Breast cancer screening in Europe


 

What is the point of the situation in breast cancer screening in Europe? Are there official screening recommendations in every country? Are there financial incentives related to this screening? Are we giving the correct information about harms and benefits of this screening to European women?

Rosália Páscoa and Emmily Schaubroeck collected these data on behalf of EUROPREV network.

Until now, we have data from seventeen countries, but we will continue to update this information set.

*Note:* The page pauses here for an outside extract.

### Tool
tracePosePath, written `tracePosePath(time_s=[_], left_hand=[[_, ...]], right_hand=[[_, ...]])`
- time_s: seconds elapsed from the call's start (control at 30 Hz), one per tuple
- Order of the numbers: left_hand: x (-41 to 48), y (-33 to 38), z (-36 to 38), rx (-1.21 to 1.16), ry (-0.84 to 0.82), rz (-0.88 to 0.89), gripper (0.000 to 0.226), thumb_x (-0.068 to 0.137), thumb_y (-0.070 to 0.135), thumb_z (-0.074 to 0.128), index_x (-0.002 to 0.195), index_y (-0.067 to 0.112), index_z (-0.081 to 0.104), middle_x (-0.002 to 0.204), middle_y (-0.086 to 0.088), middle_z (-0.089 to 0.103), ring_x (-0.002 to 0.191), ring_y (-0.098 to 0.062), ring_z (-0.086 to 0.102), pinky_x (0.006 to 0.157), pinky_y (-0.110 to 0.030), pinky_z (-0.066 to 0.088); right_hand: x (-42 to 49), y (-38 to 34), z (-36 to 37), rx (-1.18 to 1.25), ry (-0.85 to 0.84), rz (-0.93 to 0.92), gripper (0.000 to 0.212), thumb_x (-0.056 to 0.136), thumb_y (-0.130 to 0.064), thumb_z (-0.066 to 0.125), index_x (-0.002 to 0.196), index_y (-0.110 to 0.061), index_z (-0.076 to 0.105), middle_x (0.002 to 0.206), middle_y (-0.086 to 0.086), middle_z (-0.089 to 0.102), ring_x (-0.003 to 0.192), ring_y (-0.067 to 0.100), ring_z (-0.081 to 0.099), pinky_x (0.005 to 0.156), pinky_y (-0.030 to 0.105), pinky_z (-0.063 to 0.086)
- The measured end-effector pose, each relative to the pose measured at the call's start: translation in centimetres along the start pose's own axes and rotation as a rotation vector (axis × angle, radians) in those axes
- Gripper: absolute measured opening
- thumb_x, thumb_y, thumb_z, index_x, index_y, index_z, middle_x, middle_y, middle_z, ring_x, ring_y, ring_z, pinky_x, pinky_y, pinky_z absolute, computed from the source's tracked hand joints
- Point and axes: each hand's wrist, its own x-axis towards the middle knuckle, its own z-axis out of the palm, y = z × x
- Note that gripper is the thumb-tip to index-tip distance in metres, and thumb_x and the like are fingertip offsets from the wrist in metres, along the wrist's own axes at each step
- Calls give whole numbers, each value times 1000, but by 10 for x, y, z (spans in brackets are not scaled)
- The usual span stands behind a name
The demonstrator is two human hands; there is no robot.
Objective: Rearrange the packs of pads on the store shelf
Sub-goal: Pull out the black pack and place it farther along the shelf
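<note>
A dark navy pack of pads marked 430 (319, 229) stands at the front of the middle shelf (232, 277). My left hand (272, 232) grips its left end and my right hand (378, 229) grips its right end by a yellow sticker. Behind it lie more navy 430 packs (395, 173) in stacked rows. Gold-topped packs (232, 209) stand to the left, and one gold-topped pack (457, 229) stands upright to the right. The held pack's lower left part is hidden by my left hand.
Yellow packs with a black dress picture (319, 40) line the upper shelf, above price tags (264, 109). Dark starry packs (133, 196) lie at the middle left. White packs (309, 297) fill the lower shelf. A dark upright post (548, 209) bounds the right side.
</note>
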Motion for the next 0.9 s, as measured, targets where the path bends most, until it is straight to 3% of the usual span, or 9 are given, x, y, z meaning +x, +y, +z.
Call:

You may consult detailed information about each country by following the hyperlink:

Belgium  |  Croatia  |  Czech Republic  |  Denmark  |  France  |  Germany  |  Israel  |  Ireland  |  Italy  |  Poland  |  Portugal  |  Romania  |  Slovenia  |  Spain  |  Netherlands  |  Ukraine  |  United Kingdom 

 

 

 

 

 

 

 

 

Belgium

Summary of recommendations for women at average risk (without a personal or family history of breast or ovary cancer):

            Target age group: 50-69 years

            Screening method: mammography

            Screening frequency: every 2 years

Recommendations available in this link: Flemish Region and Walloon Region

Role of the general practitioners/family physicians in breast cancer screening:
General practitioners/family physicians have a more passive role, only advise women on breast cancer screening if patients ask (otherwise women are invited by the breast cancer screening program) and are not directly involved in the prescription of mammography.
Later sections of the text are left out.